PROBLEM DETAILS: Reproduce exactly, from the data that follows, the line with "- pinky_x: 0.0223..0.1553", the line with "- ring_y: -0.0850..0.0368", and every line that lies between them.

___ INFORMATION ___

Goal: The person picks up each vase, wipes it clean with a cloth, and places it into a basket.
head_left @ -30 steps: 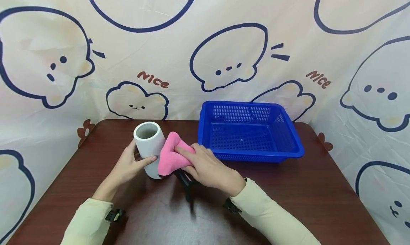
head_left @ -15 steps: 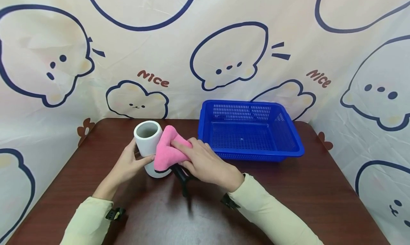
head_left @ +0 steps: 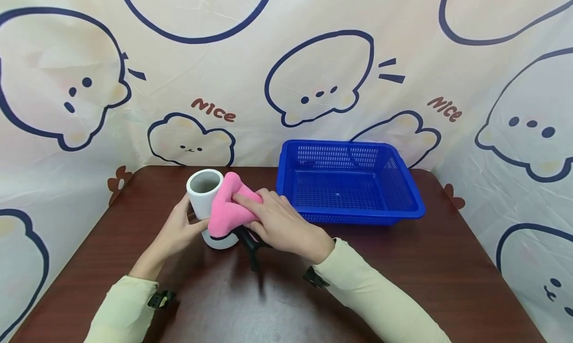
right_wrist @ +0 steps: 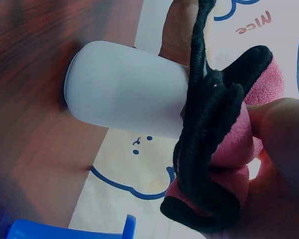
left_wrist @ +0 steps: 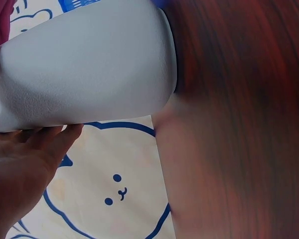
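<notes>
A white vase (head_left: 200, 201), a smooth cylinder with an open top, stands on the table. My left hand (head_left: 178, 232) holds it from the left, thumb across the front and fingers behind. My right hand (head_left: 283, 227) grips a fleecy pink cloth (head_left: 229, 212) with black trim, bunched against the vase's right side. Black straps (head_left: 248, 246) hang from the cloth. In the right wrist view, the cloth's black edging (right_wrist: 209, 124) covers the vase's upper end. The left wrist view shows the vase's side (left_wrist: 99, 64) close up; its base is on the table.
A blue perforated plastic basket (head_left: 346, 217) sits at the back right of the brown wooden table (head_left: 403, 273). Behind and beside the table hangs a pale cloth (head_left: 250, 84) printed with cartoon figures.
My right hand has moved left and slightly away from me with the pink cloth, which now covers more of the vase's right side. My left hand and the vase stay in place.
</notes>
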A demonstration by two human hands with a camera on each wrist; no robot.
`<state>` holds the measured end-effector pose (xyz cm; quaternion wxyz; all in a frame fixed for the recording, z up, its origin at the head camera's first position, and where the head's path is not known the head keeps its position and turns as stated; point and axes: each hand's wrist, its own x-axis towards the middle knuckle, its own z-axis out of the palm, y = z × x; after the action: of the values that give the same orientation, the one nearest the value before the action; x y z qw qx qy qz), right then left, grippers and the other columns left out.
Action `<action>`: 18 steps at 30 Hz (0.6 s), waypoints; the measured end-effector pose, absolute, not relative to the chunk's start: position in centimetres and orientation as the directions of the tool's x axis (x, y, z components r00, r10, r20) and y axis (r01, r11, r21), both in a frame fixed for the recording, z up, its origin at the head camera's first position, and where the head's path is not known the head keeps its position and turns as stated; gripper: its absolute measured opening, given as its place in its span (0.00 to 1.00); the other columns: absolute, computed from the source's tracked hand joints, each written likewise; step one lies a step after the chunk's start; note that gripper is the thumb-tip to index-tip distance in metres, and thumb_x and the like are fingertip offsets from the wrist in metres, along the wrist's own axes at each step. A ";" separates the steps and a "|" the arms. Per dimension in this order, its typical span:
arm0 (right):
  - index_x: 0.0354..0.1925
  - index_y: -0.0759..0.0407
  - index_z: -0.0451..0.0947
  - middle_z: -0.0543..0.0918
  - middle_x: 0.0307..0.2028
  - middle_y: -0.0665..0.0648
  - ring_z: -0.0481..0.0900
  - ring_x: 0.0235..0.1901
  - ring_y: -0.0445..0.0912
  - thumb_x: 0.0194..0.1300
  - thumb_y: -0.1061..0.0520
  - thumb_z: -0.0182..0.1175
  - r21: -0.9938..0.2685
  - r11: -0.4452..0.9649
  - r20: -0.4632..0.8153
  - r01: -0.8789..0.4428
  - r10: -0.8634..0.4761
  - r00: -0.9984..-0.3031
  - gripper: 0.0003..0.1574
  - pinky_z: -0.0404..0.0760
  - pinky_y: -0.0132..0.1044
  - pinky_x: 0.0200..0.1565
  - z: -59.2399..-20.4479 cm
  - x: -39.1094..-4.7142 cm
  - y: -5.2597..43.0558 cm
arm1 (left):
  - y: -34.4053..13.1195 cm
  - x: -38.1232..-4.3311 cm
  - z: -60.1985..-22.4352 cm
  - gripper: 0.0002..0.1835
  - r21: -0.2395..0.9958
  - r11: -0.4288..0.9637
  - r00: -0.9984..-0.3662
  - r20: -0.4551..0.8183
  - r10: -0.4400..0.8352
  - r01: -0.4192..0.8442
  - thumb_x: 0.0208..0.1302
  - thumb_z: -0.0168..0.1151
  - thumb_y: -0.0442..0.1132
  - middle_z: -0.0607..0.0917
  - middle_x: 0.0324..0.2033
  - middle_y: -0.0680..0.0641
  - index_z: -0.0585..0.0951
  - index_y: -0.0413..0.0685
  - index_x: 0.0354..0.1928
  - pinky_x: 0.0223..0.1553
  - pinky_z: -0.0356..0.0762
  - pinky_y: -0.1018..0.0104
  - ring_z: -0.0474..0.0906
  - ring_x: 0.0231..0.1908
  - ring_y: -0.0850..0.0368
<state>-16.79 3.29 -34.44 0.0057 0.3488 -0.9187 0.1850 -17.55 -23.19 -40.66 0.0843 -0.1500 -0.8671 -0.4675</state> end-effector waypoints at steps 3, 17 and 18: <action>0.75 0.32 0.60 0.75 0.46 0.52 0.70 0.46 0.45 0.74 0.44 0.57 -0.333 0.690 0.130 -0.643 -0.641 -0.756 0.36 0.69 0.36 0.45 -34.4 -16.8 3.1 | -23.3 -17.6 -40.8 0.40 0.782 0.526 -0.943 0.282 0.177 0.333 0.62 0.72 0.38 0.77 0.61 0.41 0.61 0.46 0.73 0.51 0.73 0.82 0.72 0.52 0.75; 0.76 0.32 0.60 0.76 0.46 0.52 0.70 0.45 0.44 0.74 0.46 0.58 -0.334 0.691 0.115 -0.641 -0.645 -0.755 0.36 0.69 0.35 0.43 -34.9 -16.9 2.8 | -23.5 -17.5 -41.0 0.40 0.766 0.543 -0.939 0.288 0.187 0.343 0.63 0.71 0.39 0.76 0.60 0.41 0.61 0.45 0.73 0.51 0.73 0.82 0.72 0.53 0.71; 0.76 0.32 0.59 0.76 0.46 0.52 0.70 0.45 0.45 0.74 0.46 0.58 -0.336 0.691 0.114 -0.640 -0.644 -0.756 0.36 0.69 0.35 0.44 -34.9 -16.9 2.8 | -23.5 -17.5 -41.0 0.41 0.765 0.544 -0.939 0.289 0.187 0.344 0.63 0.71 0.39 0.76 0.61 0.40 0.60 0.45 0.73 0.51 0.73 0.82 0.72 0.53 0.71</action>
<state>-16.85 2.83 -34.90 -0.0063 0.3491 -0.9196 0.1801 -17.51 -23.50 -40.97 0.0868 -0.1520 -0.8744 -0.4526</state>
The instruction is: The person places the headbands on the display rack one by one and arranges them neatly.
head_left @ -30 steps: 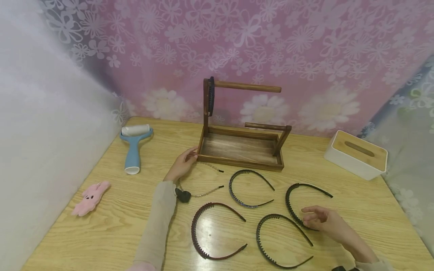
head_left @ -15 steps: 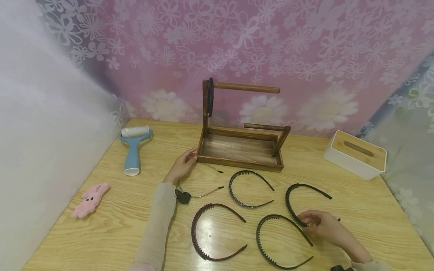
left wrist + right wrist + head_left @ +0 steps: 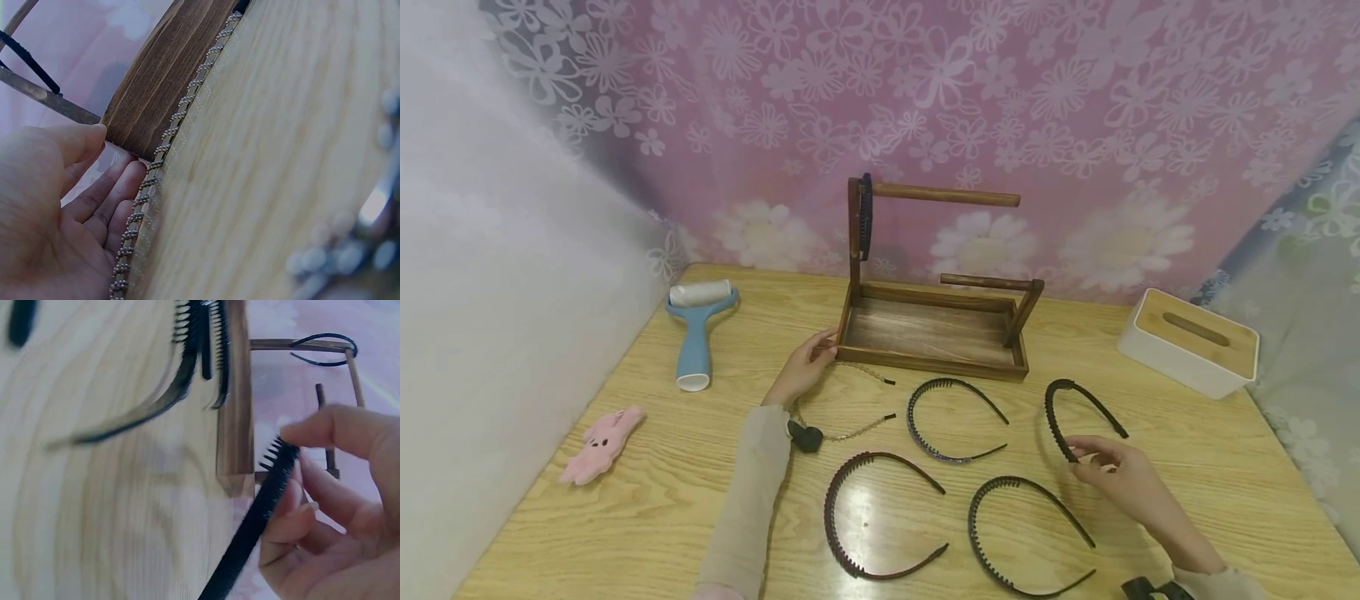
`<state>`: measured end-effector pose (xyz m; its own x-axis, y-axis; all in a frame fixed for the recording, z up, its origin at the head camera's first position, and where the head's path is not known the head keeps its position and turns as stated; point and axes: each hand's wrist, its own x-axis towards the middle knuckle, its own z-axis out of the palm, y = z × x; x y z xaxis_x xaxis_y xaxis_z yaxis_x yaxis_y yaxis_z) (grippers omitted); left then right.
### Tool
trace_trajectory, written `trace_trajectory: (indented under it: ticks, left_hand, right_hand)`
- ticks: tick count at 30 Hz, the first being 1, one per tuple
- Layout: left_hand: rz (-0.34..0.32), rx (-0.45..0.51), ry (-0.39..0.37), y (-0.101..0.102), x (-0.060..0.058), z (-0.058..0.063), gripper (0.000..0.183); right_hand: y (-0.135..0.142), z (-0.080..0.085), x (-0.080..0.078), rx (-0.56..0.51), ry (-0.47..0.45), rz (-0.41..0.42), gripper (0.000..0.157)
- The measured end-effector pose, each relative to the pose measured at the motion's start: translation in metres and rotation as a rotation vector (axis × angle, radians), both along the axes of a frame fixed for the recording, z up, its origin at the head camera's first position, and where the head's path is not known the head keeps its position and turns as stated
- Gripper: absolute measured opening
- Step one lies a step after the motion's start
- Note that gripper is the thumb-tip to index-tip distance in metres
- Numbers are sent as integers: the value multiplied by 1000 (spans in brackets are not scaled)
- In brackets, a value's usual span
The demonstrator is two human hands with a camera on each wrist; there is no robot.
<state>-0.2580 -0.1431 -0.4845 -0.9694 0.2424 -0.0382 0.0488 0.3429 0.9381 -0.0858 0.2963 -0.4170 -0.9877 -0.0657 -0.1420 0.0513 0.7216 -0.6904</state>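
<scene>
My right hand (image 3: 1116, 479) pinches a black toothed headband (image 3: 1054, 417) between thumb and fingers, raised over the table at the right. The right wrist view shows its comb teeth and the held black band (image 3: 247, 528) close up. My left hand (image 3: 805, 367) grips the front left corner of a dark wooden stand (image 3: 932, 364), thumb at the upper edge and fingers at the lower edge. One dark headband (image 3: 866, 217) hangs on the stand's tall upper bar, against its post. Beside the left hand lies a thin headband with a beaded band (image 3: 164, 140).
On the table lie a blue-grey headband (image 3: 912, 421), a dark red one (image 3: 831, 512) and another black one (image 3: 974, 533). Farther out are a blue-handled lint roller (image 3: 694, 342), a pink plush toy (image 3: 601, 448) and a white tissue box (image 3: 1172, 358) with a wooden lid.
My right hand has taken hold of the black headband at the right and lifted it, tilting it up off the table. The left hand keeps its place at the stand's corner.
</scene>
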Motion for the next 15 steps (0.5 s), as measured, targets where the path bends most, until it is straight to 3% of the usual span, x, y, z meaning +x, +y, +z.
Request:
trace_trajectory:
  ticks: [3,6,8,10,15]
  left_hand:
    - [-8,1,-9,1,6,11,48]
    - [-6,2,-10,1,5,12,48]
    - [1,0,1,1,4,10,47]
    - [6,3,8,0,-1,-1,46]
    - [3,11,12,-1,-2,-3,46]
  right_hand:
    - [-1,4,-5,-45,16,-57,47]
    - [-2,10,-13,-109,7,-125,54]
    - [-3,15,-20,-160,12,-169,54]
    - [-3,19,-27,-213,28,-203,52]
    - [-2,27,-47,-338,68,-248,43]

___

RESPONSE AREA:
  - pinky_x: 0.0223..0.1553
  - pinky_z: -0.0356..0.0762
  - pinky_y: -0.1018..0.0104
  - ring_z: -0.0474..0.0906
  - ring_x: 0.0231..0.1908
  - ring_y: -0.0850..0.0368

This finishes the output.